I can understand somewhat why WP is taking this direction. They’ve probably lost some current and future customers to social network sites like Facebook, Twitter, Instagram and sure a small (really small) amount to Google+. I’m sure Tumblr is going through some bumps in the road (another WP rival) .
But what I loved about WP in the past was it’s no compromise approach to blogging and website publishing. Yeah Tumblr was a new upstart not too long ago and they were already taking the social network approach just as Facebook was ending MySpace’s reign and Twitter was just developing and reducing their fail whale outages. It seems now that WP has finally given and tried to meld social networking and website publishing together.
Granted maybe a lot of people like this new interface and I’m and old fuddy duddy reminiscing about days of yore. I just don’t quite enjoy myself on WordPress as I have in the past. I just started podcasting again. In the past I would’ve immediately made a new site for my show on WordPress. This time however I’m going to give Blogger a chance (something I never would have said when I was a huge WordPress fan).

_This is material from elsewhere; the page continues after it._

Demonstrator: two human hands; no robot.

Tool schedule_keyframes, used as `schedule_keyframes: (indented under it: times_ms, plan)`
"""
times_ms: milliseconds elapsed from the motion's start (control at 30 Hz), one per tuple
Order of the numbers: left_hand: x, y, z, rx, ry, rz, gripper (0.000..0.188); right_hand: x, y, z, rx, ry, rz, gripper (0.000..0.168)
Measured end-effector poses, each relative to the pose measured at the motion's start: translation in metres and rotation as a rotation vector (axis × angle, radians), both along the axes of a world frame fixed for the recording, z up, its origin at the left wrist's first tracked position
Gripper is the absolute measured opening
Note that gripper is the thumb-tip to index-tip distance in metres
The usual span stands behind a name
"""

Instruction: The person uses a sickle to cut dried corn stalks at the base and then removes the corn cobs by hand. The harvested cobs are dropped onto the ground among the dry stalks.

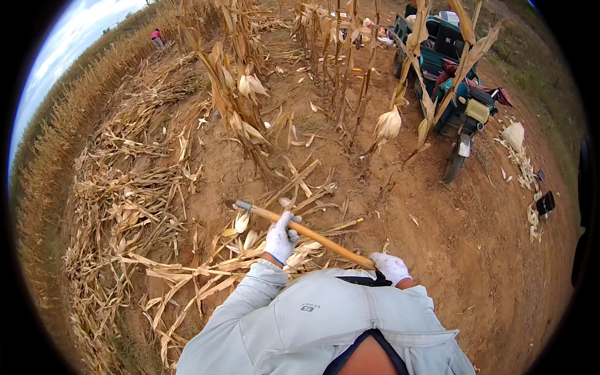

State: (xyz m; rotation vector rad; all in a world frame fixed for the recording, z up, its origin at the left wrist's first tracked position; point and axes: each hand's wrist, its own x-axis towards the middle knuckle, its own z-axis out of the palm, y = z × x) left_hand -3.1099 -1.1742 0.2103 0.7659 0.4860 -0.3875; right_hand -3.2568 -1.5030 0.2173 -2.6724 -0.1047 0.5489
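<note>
A wooden-handled field tool (pixel 323 240) slants across in front of my body. A grey metal socket (pixel 243 205) caps its far end; the dark blade beyond is too small to make out. My left hand (pixel 282 236), in a white knit glove, grips the shaft towards the socket. Around the butt end, close to my waist, my right hand (pixel 390 266) is closed, also white-gloved. Cut maize stalks (pixel 220 269) lie on the soil beneath and left of my hands, with pale husked ears (pixel 242 222) among them. Dry standing maize (pixel 241 98) rises just ahead.
Ahead right, a green cargo tricycle (pixel 461 112) stands behind a few standing stalks (pixel 412 93). Heaped cut stalks (pixel 126 187) run along the left. Far left, a person in a pink top (pixel 156 37) is beside uncut maize. A black bucket (pixel 545 204) and scattered husks (pixel 525 171) lie right.
</note>
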Motion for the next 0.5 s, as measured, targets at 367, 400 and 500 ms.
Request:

Blogger doesn’t seem to have changed much since Google bought them way back when. And yes their websites don’t look as spiffy as WordPress sites. But they kept the user interface the same and I feel I can navigate it much better than the new WP version. I go right to my blog and publish my podcast. I may even import this blog over there as well if I still feel like blogging as well. I use a lot of Google services as it is. What’s one more.